_Exercise goal_.
Write out every line exactly, from the first line of the records below through the line that contains "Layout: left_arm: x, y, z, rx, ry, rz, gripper".

_Provided material_.
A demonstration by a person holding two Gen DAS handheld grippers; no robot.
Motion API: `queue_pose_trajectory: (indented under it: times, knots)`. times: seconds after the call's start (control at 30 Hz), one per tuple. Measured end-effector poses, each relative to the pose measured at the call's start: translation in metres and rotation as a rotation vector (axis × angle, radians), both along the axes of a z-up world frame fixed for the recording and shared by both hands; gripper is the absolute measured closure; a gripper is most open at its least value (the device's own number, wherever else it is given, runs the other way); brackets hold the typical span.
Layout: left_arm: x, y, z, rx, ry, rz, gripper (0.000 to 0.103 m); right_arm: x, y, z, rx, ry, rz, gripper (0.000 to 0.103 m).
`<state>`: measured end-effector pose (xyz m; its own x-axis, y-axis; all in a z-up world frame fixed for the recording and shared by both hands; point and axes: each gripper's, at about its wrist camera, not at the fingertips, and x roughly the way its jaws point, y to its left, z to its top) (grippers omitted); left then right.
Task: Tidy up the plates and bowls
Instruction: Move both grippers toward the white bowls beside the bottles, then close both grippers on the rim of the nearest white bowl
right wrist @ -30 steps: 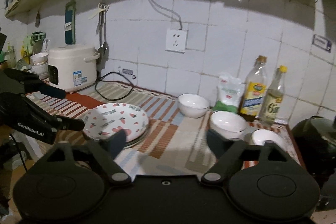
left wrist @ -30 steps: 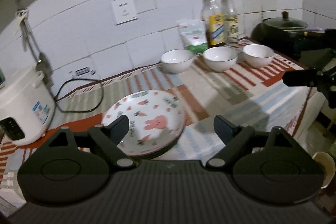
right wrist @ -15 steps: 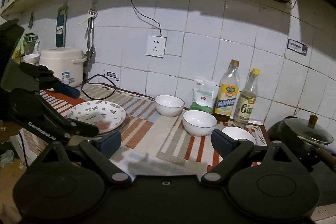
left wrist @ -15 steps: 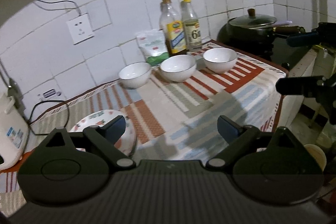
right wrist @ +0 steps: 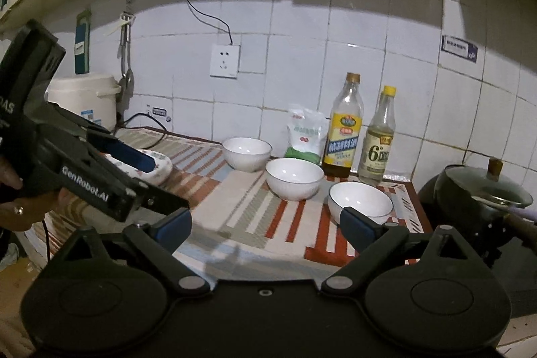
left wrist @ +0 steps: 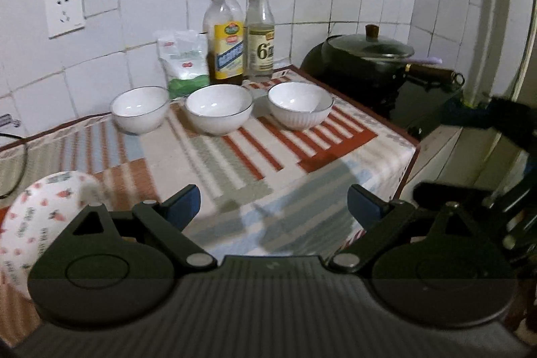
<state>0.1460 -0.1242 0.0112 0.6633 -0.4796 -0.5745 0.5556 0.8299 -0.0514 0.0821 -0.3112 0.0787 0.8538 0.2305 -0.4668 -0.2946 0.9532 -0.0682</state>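
Observation:
Three white bowls stand in a row on the striped cloth: the left bowl (left wrist: 139, 109) (right wrist: 246, 153), the middle bowl (left wrist: 218, 113) (right wrist: 294, 178) and the right bowl (left wrist: 300, 109) (right wrist: 360, 203). A stack of patterned plates (left wrist: 40, 217) (right wrist: 159, 165) lies at the left. My left gripper (left wrist: 273, 207) is open and empty above the cloth's front edge; it also shows in the right wrist view (right wrist: 151, 180). My right gripper (right wrist: 265, 227) is open and empty, its right finger just in front of the right bowl.
Two bottles (left wrist: 258, 32) (right wrist: 345, 123) and a white bag (left wrist: 183, 62) stand by the tiled wall behind the bowls. A dark lidded pot (left wrist: 369, 59) (right wrist: 483, 197) sits on the stove at the right. A white rice cooker (right wrist: 85, 101) stands far left.
Both grippers have swung to the right, from the patterned plates toward the three bowls. The bowls now appear closer and more central. Both grippers stayed open.

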Motion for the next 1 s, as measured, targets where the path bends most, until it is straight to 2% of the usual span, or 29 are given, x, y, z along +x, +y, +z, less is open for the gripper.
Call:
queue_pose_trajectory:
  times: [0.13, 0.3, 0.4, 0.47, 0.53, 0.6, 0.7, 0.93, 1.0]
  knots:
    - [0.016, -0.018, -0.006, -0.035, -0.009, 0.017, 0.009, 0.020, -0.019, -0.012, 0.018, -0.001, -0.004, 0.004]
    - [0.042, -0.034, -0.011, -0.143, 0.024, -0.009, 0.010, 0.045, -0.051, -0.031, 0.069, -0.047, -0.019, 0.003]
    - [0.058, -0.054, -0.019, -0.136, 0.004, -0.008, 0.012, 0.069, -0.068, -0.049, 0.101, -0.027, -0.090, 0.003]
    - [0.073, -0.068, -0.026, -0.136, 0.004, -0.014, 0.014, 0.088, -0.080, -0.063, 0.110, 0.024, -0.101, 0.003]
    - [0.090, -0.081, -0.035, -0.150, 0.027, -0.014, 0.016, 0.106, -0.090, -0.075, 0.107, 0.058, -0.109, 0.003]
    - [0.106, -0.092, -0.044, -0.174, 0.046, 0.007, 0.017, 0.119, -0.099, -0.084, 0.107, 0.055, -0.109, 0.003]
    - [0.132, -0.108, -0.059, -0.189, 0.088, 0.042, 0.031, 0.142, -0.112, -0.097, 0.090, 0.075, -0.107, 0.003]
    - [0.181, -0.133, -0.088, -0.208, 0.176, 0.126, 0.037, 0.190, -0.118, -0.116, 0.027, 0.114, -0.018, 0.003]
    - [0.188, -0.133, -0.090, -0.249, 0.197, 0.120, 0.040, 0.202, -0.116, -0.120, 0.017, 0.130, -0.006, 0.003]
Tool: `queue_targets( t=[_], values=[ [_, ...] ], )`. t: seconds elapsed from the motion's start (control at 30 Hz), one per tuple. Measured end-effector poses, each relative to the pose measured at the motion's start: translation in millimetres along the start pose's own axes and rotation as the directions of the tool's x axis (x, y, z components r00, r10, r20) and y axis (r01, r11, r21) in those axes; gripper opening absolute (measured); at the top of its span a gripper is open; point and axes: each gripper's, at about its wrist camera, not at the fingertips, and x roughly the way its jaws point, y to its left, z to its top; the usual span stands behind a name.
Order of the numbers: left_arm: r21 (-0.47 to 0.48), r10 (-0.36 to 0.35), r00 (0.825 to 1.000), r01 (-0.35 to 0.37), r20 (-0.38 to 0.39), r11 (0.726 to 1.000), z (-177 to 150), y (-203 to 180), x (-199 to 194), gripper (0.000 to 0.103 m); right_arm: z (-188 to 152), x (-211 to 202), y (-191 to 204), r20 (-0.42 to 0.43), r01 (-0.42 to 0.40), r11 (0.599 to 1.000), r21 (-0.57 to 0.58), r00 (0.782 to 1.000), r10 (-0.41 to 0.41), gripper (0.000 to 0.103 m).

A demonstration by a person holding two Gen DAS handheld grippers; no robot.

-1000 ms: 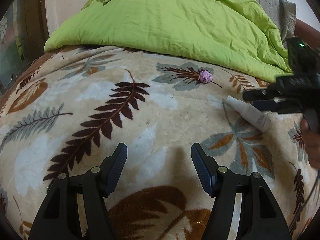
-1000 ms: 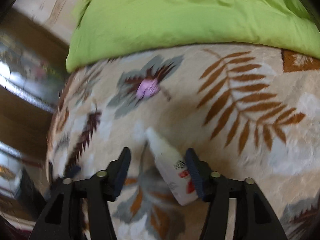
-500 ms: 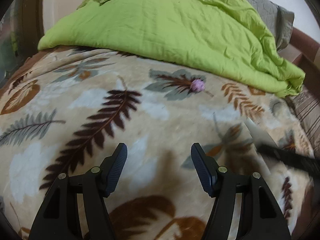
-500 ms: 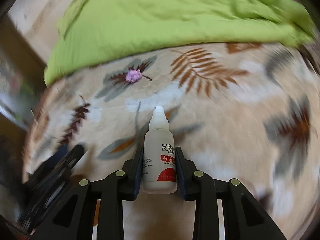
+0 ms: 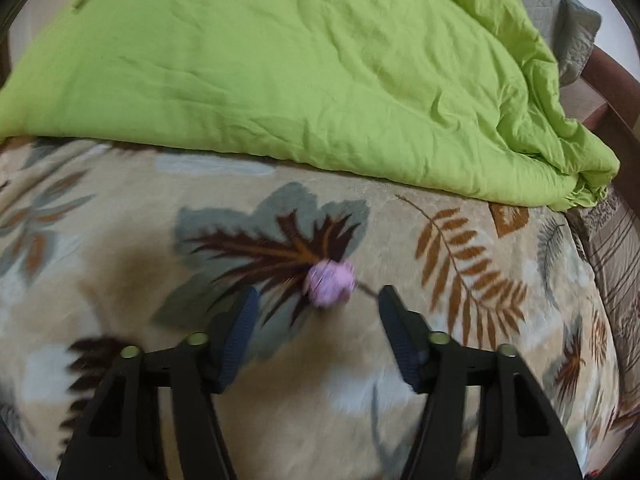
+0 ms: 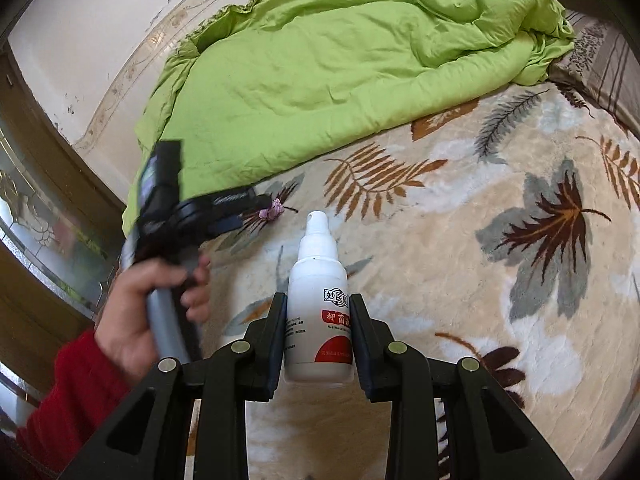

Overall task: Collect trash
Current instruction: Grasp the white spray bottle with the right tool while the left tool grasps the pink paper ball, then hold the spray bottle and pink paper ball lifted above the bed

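Purple crumpled wad point(image 5: 330, 283) lies on the leaf-print blanket point(image 5: 400, 232), just ahead of the wide-open left hand-held gripper point(image 5: 316, 308). It should advance until its fingers straddle the wad, then close gently. The right hand-held gripper point(image 6: 318, 328) clamps a white spray bottle point(image 6: 318, 308).

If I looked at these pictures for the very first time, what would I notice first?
Probably the big bright green quilt heaped over the far part of the bed, above the leaf-patterned blanket. Next, the white bottle with a red label, pinched upright between the right tongs. Then the little purple crumpled ball lying on the blanket, just ahead of the open left tongs.
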Motion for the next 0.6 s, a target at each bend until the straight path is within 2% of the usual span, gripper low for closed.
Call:
queue_targets(
  t=[0.03,0.1,0.27,0.4,0.6],
  values=[
    [0.002,-0.001,1.0,0.001,-0.011,1.0,3.8,-2.1,9.4,0.05,-1.0,-1.2,-1.3,-0.001,-0.005,1.0,0.006,1.0,0.005,0.032],
    [0.002,0.02,0.999,-0.02,-0.047,1.0,7.4,-4.4,29.9,0.037,-1.6,-2.8,-1.8,-0.003,-0.011,1.0,0.006,1.0,0.011,0.032],
    [0.04,0.043,0.999,-0.043,-0.009,0.998,-1.6,-12.4,28.2,0.029,-2.1,-7.3,0.2,0.012,-0.004,1.0,-0.001,1.0,0.004,0.032],
    [0.056,0.014,1.0,-0.014,0.005,0.998,-30.6,-14.4,0.3,0.029,-3.2,-10.1,3.8,0.024,0.025,0.999,-0.022,0.999,-0.024,0.032],
    [0.125,-0.002,0.998,-0.006,0.059,0.992,-100.3,-22.0,-70.8,0.029,-13.5,-24.1,13.6,0.064,0.082,0.993,-0.08,0.995,-0.077,0.032]
  ],
)
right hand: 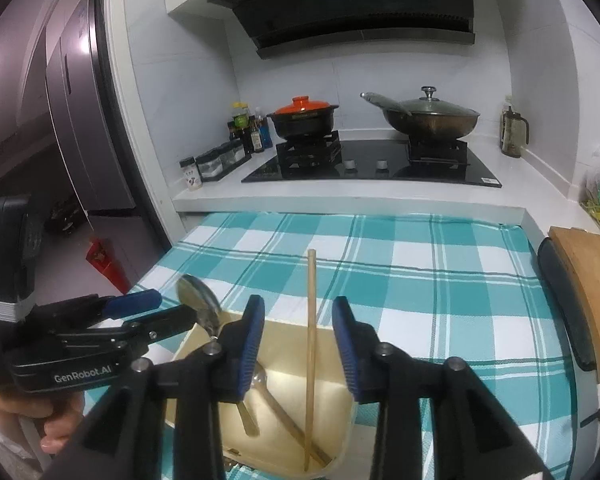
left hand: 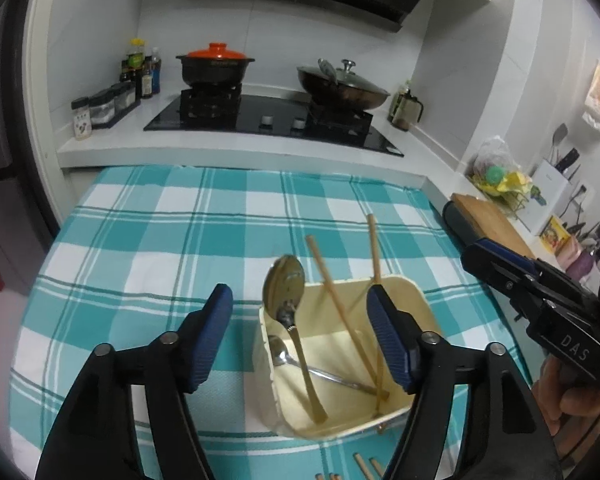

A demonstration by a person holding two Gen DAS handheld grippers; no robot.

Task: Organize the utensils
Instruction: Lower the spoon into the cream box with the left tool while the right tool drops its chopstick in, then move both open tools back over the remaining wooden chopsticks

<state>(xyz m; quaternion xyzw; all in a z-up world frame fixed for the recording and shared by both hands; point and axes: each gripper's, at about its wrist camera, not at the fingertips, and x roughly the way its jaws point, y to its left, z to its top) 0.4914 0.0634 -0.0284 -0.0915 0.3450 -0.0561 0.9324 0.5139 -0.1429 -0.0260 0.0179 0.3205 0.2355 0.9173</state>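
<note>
A cream bin (left hand: 404, 304) stands on the checked cloth (left hand: 140, 240) and holds the utensils: a big spoon (left hand: 286, 292) leaning on the left wall with its bowl above the rim, a smaller spoon (left hand: 280, 350) lying along the floor, and two chopsticks (left hand: 340, 312) slanting up past the far rim.

The left view shows both chopsticks, both spoons, and a few more stick ends (left hand: 364, 468) on the cloth just short of the bin. The right view shows one chopstick (right hand: 311, 344) clearly — the spoons are mostly hidden behind its left finger.

The left gripper (left hand: 300, 336) stands wide open, nothing pressed; the big spoon and one chopstick show in the gap between the fingers, the other chopstick passes behind the right pad (left hand: 384, 332).

The right gripper (right hand: 299, 348) is parted too, holding nothing — the chopstick rises in the gap between the pads, touching neither that I can see.
</note>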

_Exercise result_.
A demonstration by a person holding two Gen DAS handheld grippers; no robot.
Motion API: `queue_pose_trajectory: (indented under it: times, knots)`. times: seconds after the call's start (control at 30 Hz), one per tuple. Measured end-effector poses, each relative to the pose measured at the call's start: translation in metres and rotation as a rotation vector (axis × angle, radians), both along the axes of a z-up world frame fixed for the recording and shared by both hands; gripper is the absolute measured closure; a gripper is most open at its least value (the device's own number, wherever else it is given, runs the other way); brackets hold the typical span.
Layout: left_arm: x, y, z, rx, ry, rz, gripper (0.000 to 0.103 m); right_arm: x, y, z, rx, ry, rz, gripper (0.000 to 0.103 m).

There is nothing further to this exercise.